The lines to copy are those in the listing that hold the word "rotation".

◇ ◇ ◇ ◇ ◇

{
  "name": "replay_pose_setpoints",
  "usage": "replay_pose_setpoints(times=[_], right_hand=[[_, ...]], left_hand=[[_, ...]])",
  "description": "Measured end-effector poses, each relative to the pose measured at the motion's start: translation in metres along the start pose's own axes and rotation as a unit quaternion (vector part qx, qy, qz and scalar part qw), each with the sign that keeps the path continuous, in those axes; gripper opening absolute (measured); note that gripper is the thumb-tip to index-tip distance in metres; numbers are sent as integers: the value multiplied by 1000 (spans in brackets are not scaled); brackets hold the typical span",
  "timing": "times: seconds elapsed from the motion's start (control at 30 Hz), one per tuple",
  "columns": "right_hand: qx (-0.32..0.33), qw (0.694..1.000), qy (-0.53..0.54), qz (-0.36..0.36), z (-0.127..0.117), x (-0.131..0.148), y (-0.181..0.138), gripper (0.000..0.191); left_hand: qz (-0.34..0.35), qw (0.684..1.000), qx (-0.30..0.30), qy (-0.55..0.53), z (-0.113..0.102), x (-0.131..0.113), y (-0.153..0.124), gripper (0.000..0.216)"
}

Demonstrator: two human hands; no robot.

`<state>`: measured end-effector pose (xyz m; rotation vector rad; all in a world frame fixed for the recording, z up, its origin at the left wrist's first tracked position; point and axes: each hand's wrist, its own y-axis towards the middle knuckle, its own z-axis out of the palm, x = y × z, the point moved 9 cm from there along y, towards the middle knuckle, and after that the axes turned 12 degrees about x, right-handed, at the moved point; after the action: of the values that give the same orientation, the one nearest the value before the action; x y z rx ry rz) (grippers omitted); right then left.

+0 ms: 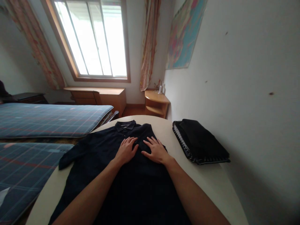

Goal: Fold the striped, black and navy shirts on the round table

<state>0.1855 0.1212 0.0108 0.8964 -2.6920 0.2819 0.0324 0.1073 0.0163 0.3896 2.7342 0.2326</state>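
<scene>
A dark navy polo shirt (93, 156) lies spread on a round cream table (199, 184), its collar towards the window. Its left-hand sleeve stretches out to the table's edge, while the right side looks folded inward. My left hand (126, 150) rests flat on the chest just below the collar, fingers spread. Beside it, my right hand (155, 150) lies palm down near the shirt's right edge, fingers apart. Neither hand grips the cloth. The lower part of the shirt runs between my forearms and out of the frame.
Folded dark clothes (201, 140) sit in a stack at the table's right, near the white wall (246, 93). Two plaid mattresses (53, 120) lie to the left. Beyond the table stand a wooden corner shelf (157, 97) and a desk (110, 93) below the window.
</scene>
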Motion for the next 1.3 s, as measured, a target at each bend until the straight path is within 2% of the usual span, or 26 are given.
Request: replay_pose_setpoints(times=[0.13, 0.23, 0.37, 0.53, 0.8, 0.9, 1.07, 1.2, 1.3], right_hand=[[6, 1000, -3, 10, 2, -2, 1, 75], [7, 1000, -4, 14, 3, -2, 1, 76], [6, 1000, -4, 15, 2, -1, 0, 76], [0, 1000, -6, 13, 0, 1, -3, 74], [-20, 1000, -6, 4, -6, 4, -5, 69], [-26, 1000, -2, 2, -6, 4, -5, 69], [-29, 1000, 3, 7, -5, 0, -3, 69], [-30, 999, 11, 8, -5, -3, -1, 69], [-28, 999, 24, -6, -6, -4, 1, 68]], left_hand=[[-16, 1000, 7, 11, 7, 6, 4, 44], [-36, 999, -4, 35, 0, 12, 16, 42], [-32, 996, 8, 81, -8, 24, 52, 45], [-9, 993, 71, 91, 5, 43, 97, 50], [-112, 983, 105, 100, 24, 68, 114, 63], [-103, 983, 114, 104, 25, 59, 116, 62], [-45, 990, 87, 105, 17, 15, 113, 49], [-16, 994, 48, 93, 5, -20, 97, 48], [21, 994, 57, 91, 9, -40, 74, 46]])
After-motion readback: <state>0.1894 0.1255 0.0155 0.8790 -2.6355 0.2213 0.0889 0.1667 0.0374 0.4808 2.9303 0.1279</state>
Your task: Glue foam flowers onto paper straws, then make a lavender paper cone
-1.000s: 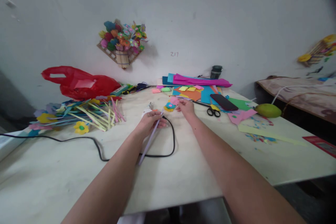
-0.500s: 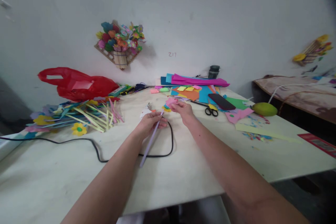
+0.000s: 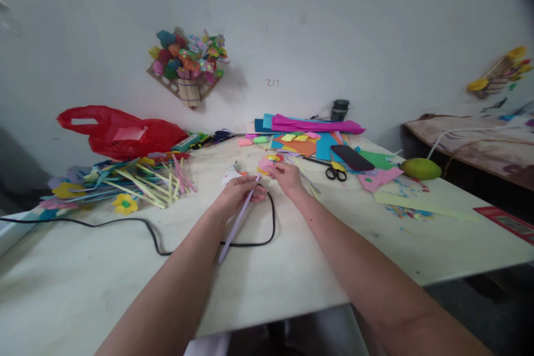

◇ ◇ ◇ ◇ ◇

> _Exercise response_
  "description": "Measured end-effector poses, each relative to the pose measured at the motion's start: translation in metres along the start pose's own axes and rotation as a unit quaternion (vector part qx, qy, qz and scalar part qw), each with the sign that keeps the path continuous, in those axes; gripper opening absolute (measured); note that gripper is the thumb-tip to index-tip distance in metres; numbers are sent as integers: the value multiplied by 1000 (spans in brackets are not scaled); brackets hold the typical span",
`<state>`: measured end-effector pose (xyz m; rotation vector rad; all in a world frame fixed for the recording, z up, its origin at the left wrist's first tracked position; point and axes: each hand's wrist, its own y-axis towards the middle knuckle, its own z-axis out of the palm, x = y × z, the point moved 9 cm from there along y, towards the middle knuckle, and after that the axes turned 12 degrees about x, right-handed, at the moved point; after the action: of the values that give the same orientation, the one nearest the value before the action; x y z rx ry rz) (grippers omitted); right then left.

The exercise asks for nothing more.